-- What to work on --
What lines of the data include the string "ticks"? Copy them all.

-- Supplied information --
#####

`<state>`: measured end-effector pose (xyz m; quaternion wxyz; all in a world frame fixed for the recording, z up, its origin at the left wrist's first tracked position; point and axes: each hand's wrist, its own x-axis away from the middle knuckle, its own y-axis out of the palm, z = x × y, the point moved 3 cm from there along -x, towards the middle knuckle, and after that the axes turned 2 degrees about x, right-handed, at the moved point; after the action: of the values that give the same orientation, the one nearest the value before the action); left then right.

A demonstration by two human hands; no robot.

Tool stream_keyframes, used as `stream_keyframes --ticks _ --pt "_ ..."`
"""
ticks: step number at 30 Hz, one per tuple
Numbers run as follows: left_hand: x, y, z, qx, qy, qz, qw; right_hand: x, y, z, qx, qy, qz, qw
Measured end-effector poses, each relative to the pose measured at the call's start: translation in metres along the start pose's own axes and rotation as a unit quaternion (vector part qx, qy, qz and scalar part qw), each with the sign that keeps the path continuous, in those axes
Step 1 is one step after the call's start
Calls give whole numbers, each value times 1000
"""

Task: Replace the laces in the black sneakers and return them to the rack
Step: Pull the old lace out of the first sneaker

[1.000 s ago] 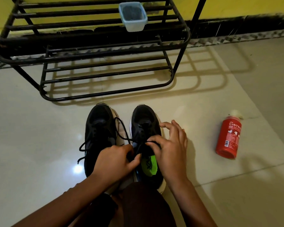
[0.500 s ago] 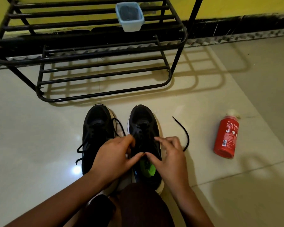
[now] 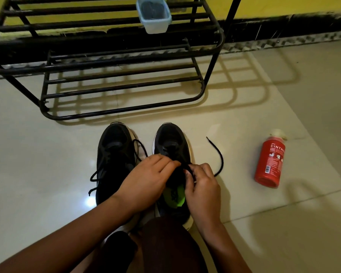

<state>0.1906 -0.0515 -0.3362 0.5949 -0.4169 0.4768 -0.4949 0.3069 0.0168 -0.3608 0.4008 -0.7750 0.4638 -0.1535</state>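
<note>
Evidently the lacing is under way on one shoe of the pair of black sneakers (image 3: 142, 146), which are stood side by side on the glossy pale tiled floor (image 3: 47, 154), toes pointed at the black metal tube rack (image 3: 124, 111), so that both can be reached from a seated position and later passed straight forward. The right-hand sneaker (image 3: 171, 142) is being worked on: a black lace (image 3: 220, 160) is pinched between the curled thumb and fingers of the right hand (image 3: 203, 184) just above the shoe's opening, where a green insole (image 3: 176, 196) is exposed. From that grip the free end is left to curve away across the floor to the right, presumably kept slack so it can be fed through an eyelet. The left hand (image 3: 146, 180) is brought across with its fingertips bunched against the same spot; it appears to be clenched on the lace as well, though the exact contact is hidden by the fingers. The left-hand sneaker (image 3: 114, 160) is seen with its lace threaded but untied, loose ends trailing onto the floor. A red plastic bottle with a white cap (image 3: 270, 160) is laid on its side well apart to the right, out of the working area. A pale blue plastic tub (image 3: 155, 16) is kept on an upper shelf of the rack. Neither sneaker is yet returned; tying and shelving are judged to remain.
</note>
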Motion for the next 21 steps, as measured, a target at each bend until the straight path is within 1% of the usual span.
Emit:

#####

-- Response to this exercise --
Tool stream_keyframes, used as `stream_keyframes --ticks _ --pt "_ ..."`
ticks: step number at 30 Hz, one per tuple

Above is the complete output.